Want both Qwen3.6 35B A3B and Qwen3.8-Flash-Next without two subscriptions? LumiChats gives you these plus 40+ models under one ₹69/day pass (about $1/day) — draft with one, cross-check with the other.
Is Qwen3.6 35B A3B or Qwen3.8-Flash-Next better for coding?
Public SWE-Bench figures are not available for Qwen3.8-Flash-Next, so the honest test is your own repository — run an identical real bug through both. By design, Qwen3.6 35B A3B leans toward extreme sparsity — only 3b of 35b parameters active per token, giving near-3b inference cost while Qwen3.8-Flash-Next leans toward swe-bench pro (62.5, ahead of claude opus 4.6 max's 53.4), and that positioning usually predicts which feels better on your codebase.
Which is cheaper, Qwen3.6 35B A3B or Qwen3.8-Flash-Next?
Qwen3.6 35B A3B is cheaper — Open weight (self-host / free) vs $0.16/$0.47 per 1M tokens.
Which has the bigger context window?
Both advertise 256K (~393 pages). Remember advertised ≠ usable: recall typically degrades before the ceiling.

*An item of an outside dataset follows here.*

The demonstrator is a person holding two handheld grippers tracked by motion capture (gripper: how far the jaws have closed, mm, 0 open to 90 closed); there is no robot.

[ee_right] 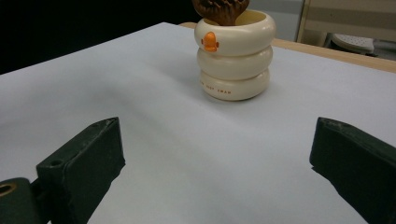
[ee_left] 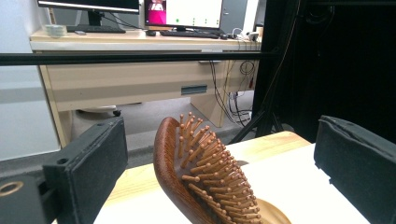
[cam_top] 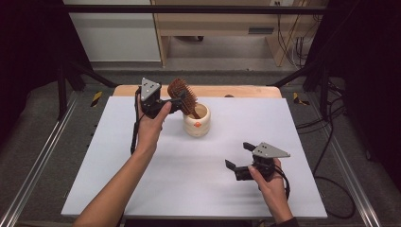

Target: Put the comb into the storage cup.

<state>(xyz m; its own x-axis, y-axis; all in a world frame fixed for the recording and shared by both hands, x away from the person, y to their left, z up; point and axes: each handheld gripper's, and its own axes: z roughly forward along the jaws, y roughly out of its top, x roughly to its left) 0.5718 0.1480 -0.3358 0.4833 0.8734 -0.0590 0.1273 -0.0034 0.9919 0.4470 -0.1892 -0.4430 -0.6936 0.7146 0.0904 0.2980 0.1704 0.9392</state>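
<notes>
Small orange lettering runs round the bottom ring of the cream ringed cup (ee_right: pixel 235 53), too fine to read, under an orange duck-like mark. The wooden paddle hairbrush (cam_top: pixel 183 97) stands handle-down in that cup on the table (cam_top: pixel 142 161). Left gripper (cam_top: pixel 166 105) sits beside the brush head, jaws wide, bristles up close between them. Right gripper (cam_top: pixel 239 156) hovers low, near the table's front edge, jaws spread wide too.

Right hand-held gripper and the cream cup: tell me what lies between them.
Nothing: in the right gripper view, bare white table runs from the open right hand-held gripper to the cream cup.
</notes>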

Should I upgrade from Qwen3.6 35B A3B to Qwen3.8-Flash-Next?
Since both are Alibaba models, the newer one (Qwen3.8-Flash-Next) is usually the better default unless you need a specific cost or latency profile from the other.
Which is newer, Qwen3.6 35B A3B or Qwen3.8-Flash-Next?
Qwen3.8-Flash-Next — released August 26, 2026, about 4 months after Qwen3.6 35B A3B.
Specifications and benchmarks reflect publicly reported figures as of June 2026 and may change as providers release updates. Always verify on your own workload.